Exercise objective> Pictures stay out; everything else from the first line of the entries down through the line with "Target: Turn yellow" gets copied exactly.

The records>
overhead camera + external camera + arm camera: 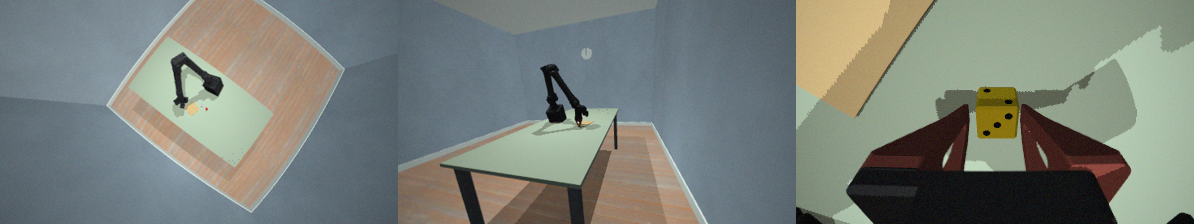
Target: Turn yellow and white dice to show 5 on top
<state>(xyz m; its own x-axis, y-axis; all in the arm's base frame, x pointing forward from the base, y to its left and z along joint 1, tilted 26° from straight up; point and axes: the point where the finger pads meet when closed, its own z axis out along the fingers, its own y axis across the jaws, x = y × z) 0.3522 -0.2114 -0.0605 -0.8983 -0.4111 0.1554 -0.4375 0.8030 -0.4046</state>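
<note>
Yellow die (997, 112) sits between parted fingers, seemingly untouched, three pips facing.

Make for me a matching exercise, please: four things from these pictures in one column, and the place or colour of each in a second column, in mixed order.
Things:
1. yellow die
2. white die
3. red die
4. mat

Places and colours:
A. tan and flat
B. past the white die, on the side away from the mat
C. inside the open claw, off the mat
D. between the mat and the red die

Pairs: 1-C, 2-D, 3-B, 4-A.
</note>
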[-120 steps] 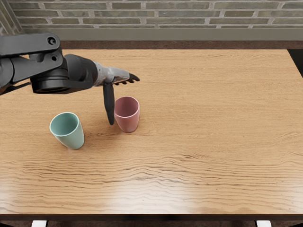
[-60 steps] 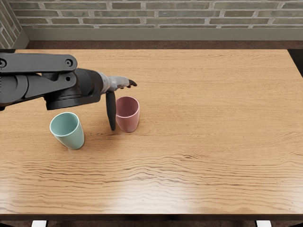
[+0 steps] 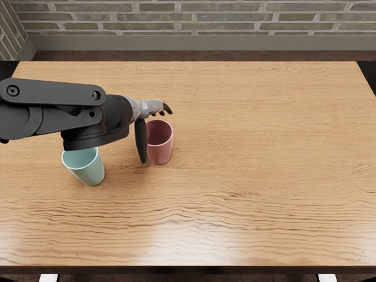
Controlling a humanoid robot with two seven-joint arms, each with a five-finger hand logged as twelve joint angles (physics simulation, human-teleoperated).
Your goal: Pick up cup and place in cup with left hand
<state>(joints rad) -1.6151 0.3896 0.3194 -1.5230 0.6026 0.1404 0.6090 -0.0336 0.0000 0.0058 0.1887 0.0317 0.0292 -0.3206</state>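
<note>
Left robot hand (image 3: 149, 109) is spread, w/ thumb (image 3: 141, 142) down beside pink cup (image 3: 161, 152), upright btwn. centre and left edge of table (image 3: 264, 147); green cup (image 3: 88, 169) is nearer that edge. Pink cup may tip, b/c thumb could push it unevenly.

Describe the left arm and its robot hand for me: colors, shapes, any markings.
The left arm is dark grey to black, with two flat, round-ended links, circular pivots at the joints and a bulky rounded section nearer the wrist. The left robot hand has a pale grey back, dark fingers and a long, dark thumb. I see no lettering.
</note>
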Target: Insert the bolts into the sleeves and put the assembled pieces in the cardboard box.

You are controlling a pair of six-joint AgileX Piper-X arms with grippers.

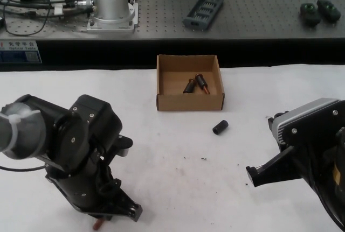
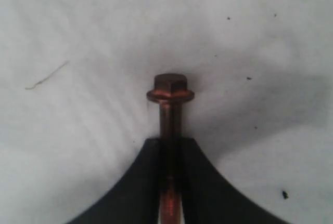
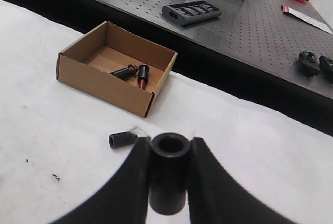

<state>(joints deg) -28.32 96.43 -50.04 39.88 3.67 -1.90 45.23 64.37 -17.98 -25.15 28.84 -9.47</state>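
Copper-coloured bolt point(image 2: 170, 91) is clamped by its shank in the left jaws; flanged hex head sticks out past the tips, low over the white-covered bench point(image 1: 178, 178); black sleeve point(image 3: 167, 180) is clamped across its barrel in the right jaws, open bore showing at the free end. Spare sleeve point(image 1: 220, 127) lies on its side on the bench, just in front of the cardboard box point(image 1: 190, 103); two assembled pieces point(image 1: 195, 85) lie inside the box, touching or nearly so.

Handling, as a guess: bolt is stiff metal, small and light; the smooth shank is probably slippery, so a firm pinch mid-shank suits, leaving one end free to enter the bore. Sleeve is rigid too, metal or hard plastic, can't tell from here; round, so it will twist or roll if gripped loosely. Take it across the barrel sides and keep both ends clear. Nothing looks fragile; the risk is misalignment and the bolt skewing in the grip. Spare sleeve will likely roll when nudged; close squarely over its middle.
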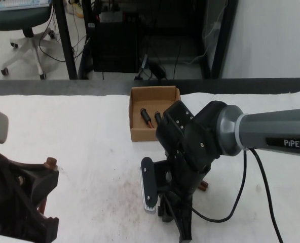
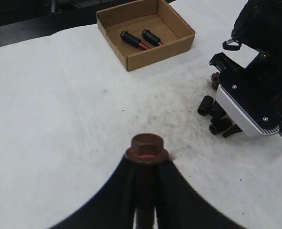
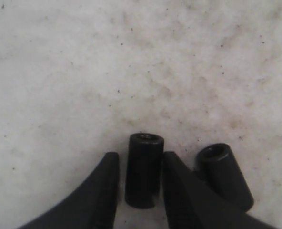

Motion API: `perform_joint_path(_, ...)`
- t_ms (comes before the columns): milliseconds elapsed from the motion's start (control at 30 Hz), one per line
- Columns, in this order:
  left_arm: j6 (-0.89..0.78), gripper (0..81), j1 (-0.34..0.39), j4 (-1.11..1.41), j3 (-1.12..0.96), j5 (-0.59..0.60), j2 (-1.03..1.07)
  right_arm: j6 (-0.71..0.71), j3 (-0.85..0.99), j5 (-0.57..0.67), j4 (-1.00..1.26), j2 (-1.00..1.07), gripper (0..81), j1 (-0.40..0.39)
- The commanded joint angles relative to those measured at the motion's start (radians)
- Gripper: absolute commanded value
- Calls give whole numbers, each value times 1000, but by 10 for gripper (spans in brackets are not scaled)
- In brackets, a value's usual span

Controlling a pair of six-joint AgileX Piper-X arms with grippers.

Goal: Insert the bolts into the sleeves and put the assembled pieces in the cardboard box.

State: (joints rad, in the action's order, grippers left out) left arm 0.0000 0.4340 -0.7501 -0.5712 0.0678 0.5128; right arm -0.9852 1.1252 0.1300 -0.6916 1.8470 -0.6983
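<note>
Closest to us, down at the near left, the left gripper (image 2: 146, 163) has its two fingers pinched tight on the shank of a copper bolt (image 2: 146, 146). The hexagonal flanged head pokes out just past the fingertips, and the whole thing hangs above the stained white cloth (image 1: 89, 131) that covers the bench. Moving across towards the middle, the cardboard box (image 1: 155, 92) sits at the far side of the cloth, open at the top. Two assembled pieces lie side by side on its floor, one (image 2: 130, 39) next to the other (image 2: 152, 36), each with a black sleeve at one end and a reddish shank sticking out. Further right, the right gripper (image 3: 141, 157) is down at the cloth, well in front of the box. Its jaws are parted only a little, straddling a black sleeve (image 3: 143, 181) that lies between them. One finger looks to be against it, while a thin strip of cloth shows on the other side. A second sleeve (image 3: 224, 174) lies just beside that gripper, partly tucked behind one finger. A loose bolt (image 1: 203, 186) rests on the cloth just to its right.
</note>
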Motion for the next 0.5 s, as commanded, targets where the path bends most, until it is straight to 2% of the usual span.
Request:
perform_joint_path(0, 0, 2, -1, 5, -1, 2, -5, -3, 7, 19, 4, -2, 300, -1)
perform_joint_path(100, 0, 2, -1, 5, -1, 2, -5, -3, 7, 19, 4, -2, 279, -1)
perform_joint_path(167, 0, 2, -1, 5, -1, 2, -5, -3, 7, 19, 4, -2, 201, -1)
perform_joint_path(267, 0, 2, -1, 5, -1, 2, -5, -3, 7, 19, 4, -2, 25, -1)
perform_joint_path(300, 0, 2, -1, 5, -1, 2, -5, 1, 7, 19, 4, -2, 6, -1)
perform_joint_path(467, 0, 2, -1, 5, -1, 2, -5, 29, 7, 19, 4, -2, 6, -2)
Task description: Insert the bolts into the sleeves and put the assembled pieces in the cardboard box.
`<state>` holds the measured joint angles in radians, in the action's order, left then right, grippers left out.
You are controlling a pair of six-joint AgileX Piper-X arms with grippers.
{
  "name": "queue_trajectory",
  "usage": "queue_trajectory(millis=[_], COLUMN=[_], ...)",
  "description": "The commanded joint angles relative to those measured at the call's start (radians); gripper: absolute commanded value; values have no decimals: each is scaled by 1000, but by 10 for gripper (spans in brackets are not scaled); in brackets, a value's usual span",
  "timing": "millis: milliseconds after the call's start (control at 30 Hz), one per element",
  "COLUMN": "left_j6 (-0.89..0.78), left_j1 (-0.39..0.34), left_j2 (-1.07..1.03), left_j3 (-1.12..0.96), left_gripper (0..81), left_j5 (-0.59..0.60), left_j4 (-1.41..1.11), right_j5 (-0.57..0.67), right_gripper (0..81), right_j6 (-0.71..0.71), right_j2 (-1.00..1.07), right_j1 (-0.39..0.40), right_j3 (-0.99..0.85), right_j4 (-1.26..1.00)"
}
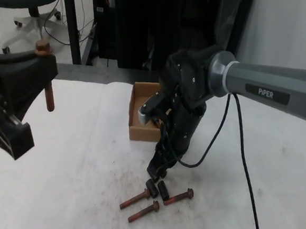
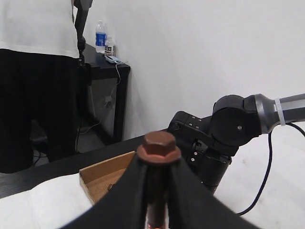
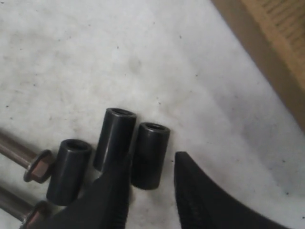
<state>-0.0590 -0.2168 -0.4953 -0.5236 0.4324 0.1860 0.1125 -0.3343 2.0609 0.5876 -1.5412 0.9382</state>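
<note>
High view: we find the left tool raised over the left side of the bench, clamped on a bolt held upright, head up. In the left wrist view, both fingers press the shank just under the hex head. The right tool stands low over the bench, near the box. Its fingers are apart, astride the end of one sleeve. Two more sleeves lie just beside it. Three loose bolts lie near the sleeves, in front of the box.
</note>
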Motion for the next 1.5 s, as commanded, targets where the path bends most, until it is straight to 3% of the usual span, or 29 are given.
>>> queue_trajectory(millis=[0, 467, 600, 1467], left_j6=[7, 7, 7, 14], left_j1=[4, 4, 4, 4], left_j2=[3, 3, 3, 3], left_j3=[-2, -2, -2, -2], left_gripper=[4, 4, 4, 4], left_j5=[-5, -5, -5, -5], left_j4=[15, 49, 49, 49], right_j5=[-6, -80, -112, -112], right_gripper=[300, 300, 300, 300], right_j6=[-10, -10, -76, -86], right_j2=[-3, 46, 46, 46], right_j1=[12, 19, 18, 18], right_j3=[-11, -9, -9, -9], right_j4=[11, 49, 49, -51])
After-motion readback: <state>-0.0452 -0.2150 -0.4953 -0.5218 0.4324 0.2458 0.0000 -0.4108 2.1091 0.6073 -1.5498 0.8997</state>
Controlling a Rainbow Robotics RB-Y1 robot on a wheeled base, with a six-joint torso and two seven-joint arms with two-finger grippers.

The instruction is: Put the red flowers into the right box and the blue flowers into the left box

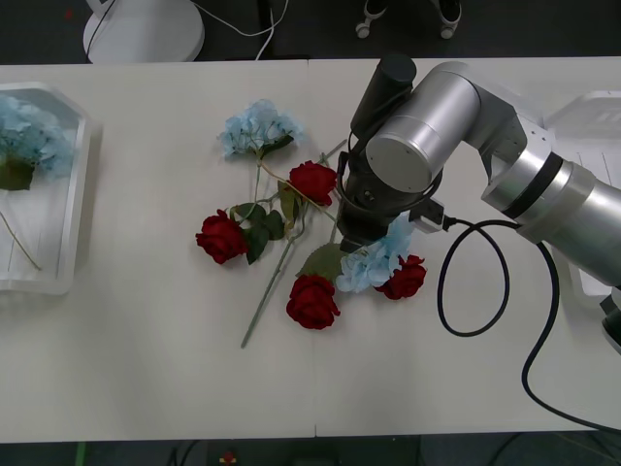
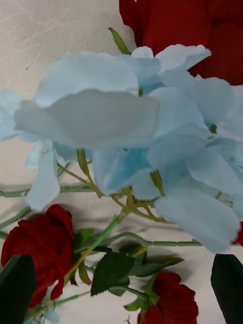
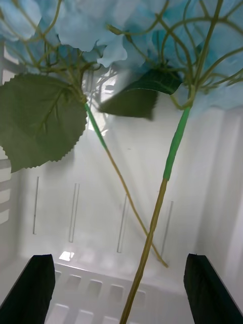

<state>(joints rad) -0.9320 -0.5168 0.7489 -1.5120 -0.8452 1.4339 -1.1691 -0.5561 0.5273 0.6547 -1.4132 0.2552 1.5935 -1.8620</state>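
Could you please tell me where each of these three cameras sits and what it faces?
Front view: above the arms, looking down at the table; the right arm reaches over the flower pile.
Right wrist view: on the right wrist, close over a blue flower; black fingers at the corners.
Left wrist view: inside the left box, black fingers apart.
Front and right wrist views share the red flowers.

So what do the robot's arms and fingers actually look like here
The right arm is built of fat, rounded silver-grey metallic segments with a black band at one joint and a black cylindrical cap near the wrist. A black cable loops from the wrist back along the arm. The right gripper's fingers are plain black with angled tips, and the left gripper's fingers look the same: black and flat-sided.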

Response to the exercise>
overhead camera + external camera + arm camera: 
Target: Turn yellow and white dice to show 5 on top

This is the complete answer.